Jean-Luc Mélenchon, président du groupe La France insoumise à l'Assemblée nationale, député des Bouches-du-Rhône, est l'invité du Grand entretien de France Inter. Il est l'auteur de "Les Cahiers de l'Avenir en commun - numéro 1 Démocratie et 6e République !" aux éditions du Seuil.

"Je ne pense pas qu’il y ait jamais eu d’épidémie par hasard, elles sont toujours le résultat d’une situation et leur propagation est toujours le symptôme d’un mode d’organisation de la société", estime Jean-Luc Mélenchon. "Cette épidémie, comme celles que nous verrons à l’avenir, de plus en plus violentes, vient d’un mode social particulier qui conduit à baisser les coûts de production partout, par exemple dans l’agriculture à faire des élevages hyper-intensifs où des millions d’animaux deviennent des foyers extraordinaires de propagation des virus. Ensuite, la globalisation fait que ça traverse le monde à toute vitesse.

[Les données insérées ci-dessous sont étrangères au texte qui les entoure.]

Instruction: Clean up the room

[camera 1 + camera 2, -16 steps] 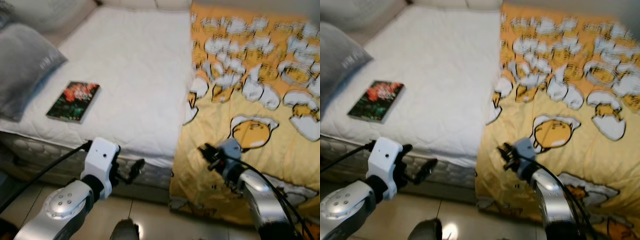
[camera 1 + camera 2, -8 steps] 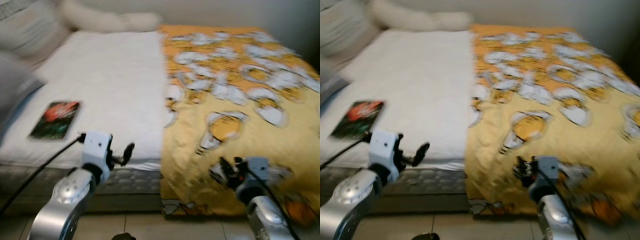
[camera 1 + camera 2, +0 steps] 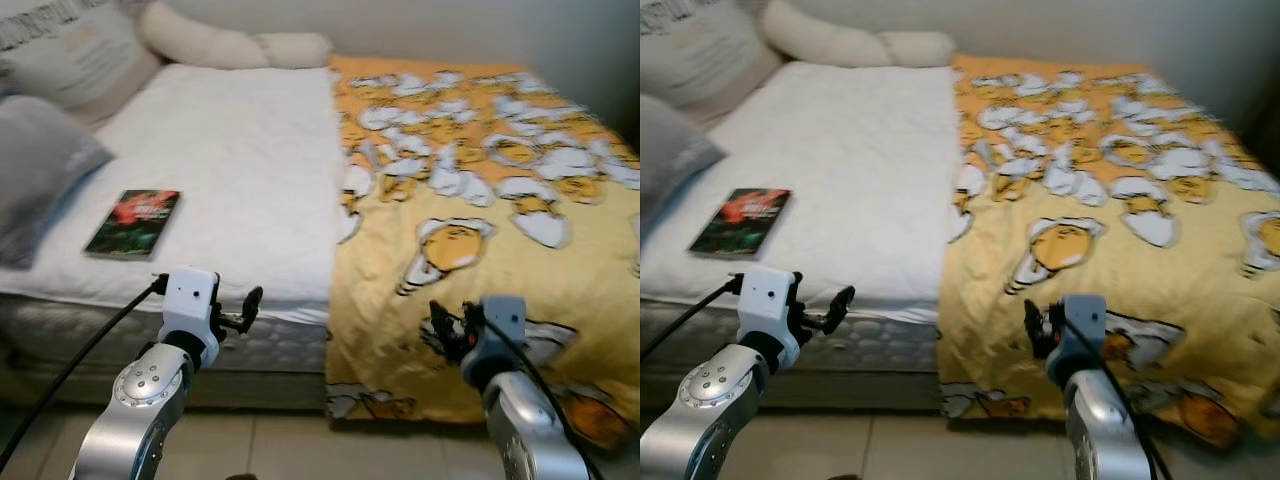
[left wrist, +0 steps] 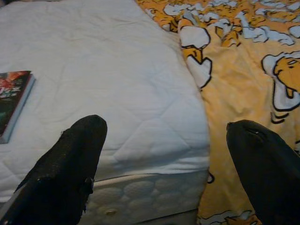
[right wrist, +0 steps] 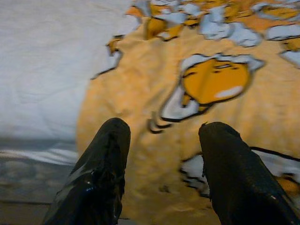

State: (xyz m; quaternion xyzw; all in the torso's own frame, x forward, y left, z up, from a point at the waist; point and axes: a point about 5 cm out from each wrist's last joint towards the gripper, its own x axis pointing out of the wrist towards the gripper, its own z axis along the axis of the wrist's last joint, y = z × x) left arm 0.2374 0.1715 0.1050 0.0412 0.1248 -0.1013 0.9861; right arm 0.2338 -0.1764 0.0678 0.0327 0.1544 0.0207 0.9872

Le point de départ de cette crise sanitaire est social, son mode de déroulement est social, l’épidémie se propage plus parmi les pauvres que parmi les populations les mieux protégés. D’un bout à l’autre de la chaîne, il y a des choix humains. Donc la suite des événements nous appartient, si nous y réfléchissons et que nous prenons le temps."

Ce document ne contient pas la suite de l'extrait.